This address brings together some of the ideas of two great thinkers of our time; Terry Pratchett and Carl Sagan. It is from Terry Pratchett's satirical fantasy novel "Small Gods" that themes of religious oppression, false belief, and sincerity is addressed. It is from Carl Sagan's scientific humanism, espoused in "Pale Blue Dot: A Vision of the Human Future in Space" that a better sense of perspective, our relative importance, and a hope for our future, can be derived. On an abstract level, combining the two could initially be seen as a difficult or even foolish project. One is fantasy fiction, the other is hard science with a humanist angle. But of course, it is not abstract genres that are being discussed here, but rather the thematic content.
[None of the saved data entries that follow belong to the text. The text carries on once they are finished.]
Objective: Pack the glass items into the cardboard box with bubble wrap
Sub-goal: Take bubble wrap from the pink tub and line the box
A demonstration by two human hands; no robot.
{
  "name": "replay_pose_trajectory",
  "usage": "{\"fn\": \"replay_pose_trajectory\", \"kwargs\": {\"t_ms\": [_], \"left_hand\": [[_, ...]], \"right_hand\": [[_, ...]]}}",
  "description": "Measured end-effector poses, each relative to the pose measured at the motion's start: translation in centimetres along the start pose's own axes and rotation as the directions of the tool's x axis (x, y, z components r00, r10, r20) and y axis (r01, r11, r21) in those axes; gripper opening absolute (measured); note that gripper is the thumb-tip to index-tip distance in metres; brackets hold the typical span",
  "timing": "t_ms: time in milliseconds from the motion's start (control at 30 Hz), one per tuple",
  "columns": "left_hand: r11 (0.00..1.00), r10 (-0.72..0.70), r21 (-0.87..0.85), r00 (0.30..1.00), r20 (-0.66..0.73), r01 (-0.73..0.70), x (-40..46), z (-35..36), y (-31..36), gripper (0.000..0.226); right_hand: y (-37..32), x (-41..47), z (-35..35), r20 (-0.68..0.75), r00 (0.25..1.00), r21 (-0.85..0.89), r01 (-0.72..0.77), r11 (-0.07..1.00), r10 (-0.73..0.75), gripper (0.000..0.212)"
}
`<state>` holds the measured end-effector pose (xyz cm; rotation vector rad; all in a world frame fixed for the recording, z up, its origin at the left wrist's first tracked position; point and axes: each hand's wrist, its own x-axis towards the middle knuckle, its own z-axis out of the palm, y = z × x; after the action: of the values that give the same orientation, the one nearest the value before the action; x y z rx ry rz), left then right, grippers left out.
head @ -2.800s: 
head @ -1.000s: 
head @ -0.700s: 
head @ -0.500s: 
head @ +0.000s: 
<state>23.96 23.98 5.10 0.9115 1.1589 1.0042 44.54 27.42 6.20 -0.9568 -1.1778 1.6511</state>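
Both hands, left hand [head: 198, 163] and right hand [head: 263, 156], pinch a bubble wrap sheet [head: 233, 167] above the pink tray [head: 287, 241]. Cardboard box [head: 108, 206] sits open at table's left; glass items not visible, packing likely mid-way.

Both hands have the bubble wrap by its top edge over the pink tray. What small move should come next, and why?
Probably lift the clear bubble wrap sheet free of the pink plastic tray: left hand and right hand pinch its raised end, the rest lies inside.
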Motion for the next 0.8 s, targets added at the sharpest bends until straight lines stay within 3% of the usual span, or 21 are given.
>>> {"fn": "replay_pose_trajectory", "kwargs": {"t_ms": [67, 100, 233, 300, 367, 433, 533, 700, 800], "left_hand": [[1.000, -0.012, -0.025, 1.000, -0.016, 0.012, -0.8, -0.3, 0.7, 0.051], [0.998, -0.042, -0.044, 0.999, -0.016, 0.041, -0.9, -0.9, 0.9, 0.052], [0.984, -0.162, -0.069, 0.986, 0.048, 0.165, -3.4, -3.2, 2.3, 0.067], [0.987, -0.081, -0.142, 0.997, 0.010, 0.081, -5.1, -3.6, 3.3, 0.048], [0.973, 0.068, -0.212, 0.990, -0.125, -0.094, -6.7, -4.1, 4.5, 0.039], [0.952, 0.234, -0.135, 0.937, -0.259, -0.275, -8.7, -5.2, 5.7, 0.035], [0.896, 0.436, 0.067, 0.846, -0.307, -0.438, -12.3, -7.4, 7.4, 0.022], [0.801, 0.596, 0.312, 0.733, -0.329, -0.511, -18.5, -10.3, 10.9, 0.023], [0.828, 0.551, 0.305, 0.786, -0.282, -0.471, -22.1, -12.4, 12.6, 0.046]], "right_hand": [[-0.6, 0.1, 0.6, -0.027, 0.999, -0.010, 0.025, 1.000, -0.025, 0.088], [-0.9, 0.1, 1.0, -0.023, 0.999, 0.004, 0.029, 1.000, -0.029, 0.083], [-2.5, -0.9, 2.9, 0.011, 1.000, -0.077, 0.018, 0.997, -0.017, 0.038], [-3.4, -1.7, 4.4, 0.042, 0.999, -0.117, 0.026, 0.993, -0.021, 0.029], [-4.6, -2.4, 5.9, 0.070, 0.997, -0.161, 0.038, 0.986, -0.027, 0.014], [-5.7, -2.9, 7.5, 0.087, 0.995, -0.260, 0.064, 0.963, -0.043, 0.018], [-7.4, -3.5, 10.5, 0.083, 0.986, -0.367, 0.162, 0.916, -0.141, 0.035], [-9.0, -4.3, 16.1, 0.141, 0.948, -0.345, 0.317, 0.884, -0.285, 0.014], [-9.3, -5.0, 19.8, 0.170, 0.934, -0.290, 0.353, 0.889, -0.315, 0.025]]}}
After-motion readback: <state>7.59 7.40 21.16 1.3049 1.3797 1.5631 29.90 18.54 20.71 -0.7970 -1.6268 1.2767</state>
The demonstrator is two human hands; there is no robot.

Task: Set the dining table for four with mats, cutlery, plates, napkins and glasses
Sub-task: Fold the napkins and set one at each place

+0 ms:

Terry Pratchett is an English author of fantasy fiction, most well known for the Discworld series which now spans over forty novels in its own right. In the 1990s he was the UK's best-selling author, and has sold over 85 million books in 37 languages. In 1998 he was awarded an OBE and in 2009 in he was knighted for his services to literature, which I am sure he took with comic humour to the pomp and ceremony. Perhaps more to his liking, he received the World Fantasy Award for Life Achievement in 2010. In late 2007 he announced that he was suffering from early onset Alzheimer's disease, and just a few days ago he had to pull out from his planned attendance as guest to the International Discworld Convention, stating "the Embuggerance is finally catching up with me".
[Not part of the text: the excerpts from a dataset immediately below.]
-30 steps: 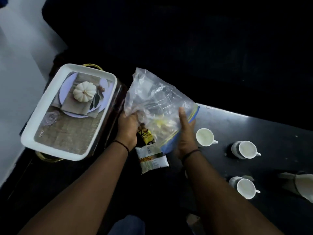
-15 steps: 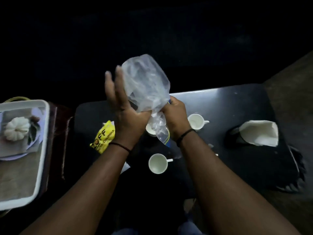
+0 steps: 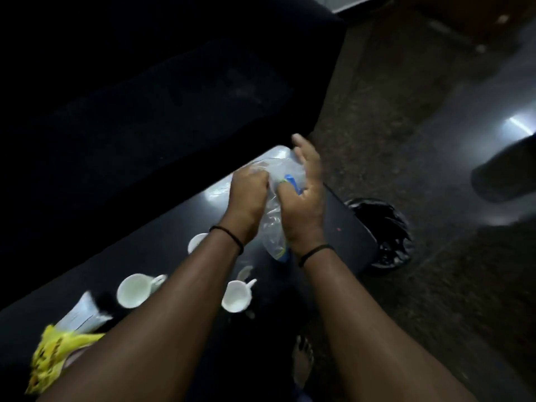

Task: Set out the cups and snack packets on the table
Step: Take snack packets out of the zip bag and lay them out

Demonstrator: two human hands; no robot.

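The counter [image 3: 162,245] was glossy black. Three cups [image 3: 136,290] on it were plain white. One snack packet [image 3: 55,355] was bright yellow with dark lettering; another packet [image 3: 82,314] was white. The plastic bag [image 3: 275,221] was clear with a blue and yellow strip. Both wristbands [image 3: 229,235] were black. The bin liner [image 3: 383,230] was black, and the floor [image 3: 406,285] was speckled dark brown.

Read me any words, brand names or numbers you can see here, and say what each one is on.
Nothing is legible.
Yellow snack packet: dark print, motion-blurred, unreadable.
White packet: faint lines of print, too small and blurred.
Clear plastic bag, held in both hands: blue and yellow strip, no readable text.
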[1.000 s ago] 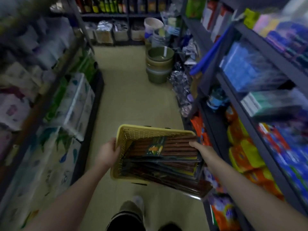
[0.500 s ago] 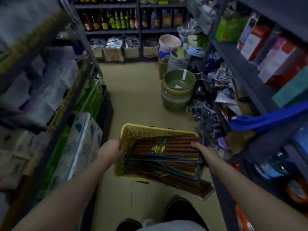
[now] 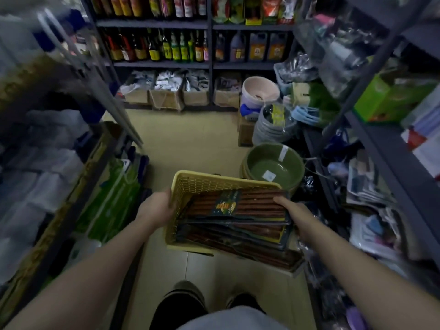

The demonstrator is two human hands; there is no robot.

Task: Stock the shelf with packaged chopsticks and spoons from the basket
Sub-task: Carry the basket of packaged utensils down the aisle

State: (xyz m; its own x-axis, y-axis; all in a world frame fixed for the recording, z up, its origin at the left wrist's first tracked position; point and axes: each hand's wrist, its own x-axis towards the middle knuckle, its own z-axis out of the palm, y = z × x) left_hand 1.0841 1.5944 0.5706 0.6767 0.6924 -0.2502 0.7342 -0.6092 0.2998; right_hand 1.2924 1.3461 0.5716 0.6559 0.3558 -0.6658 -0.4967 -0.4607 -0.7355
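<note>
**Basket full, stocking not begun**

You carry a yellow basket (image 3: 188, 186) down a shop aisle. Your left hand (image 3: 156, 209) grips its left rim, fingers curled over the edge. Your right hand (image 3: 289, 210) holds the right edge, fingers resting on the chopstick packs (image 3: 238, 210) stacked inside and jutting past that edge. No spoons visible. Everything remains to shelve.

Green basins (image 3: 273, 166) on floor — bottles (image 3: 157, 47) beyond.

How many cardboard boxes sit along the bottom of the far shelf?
4, in a row on the floor level: first box at the left, second, third, and fourth beside the pink bucket. More may be hidden.
</note>
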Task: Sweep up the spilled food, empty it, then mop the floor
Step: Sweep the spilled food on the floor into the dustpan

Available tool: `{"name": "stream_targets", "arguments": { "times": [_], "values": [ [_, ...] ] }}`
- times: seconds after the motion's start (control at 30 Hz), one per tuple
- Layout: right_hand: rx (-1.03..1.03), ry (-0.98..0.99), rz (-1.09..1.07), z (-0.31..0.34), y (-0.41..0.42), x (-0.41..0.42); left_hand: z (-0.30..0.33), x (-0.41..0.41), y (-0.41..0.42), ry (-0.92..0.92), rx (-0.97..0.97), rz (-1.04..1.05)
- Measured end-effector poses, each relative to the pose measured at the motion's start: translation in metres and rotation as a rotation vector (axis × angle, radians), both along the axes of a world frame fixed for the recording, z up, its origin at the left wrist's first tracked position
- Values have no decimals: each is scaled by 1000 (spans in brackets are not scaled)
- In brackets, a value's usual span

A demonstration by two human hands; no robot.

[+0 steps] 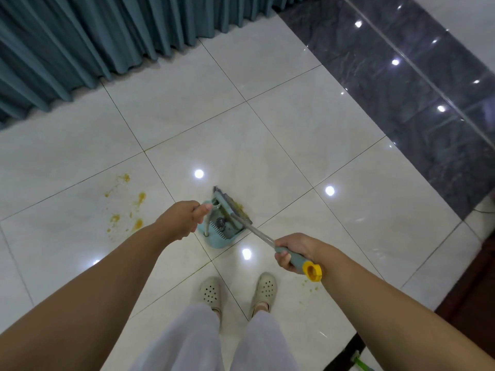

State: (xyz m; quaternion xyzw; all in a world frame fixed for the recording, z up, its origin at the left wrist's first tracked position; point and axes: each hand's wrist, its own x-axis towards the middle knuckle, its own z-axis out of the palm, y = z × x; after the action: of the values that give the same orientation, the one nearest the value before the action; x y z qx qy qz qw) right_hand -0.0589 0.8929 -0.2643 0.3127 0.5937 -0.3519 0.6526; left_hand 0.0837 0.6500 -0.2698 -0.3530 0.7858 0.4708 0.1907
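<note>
Two hands share the sweeping here, each with its own tool. The left hand (190,216) is curled round the upright handle (208,219) of the dustpan (218,232), which sits on the pale floor tiles (267,145) just ahead of the feet; holding it from above seems meant to keep the pan's lip pressed down and steady while food is pushed in. The right hand (293,251) grips the teal end of the broom handle (290,254), fingers wrapped fully round it just below the yellow cap (312,271). From there the shaft slopes down and forward to the broom head (232,207), which lies against the far side of the dustpan with a small heap of yellowish spilled food (238,205) at its bristles. That angle suggests the broom is drawing the mess toward the pan's mouth.

More spilled food, as orange-yellow smears and crumbs (126,204), remains on the tile to the left, well apart from the pan, and a few specks (308,285) lie near the right foot. By my judgement the sweeping is only partly done, with emptying and mopping yet to come. A green-tipped tool (360,361) shows at the bottom right edge, possibly the mop, though too little is visible to be sure.

No brand, label or writing can be read on the broom, the pan or anything else.
</note>
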Motion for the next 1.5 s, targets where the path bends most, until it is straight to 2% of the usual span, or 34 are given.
{"name": "stream_targets", "arguments": {
  "times": [0.1, 0.27, 0.53, 0.77, 0.97, 1.2, 1.5],
  "values": [
    [-13, 5, -32, 11, 1, 1, 2, 7, 1, 14, 13, 12],
    [49, 131, 118, 16, -13, 6, 5, 20, 1, 18, -22, 39],
    [28, 220, 169, 8, -34, -35, 8, 46, -2, -4, -52, 28],
    [97, 257, 420, -21, -57, -26, 7, 62, -11, 19, -43, 113],
    [195, 352, 586, -31, -33, -6, 3, 64, -9, 58, 11, 137],
    [288, 322, 562, -31, 3, 9, 0, 62, -1, 31, 7, 124],
    [263, 332, 468, -8, 45, 10, 5, 57, 14, 12, -82, 54]
  ]
}}
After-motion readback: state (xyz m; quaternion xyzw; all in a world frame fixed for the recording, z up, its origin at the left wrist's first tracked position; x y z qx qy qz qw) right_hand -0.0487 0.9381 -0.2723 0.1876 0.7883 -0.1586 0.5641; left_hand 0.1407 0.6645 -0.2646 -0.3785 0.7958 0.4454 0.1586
Carl Sagan was an American astrophysicist and science communicator, a professor of astronomy at Cornell University, and the the author of over six hundred scientific papers and author, co-author, or editor of over twenty books. Whilst his scientific research contributed enormously to the discovering the surface temperatures of Venus, he is most famous as the co-author and presented of the television series Cosmos in the 1980s, broadcast to over 60 countries and seen by over 500 million people. Sagan was also an advocate of the Search for Extra-Terristerial Intelligence (SETI), a view expressed in his best-selling science fiction novel, Contact, published in 1985, and made into a film in 1997. Sagan died of pneumonia at the age of 62 on December 20, 1996.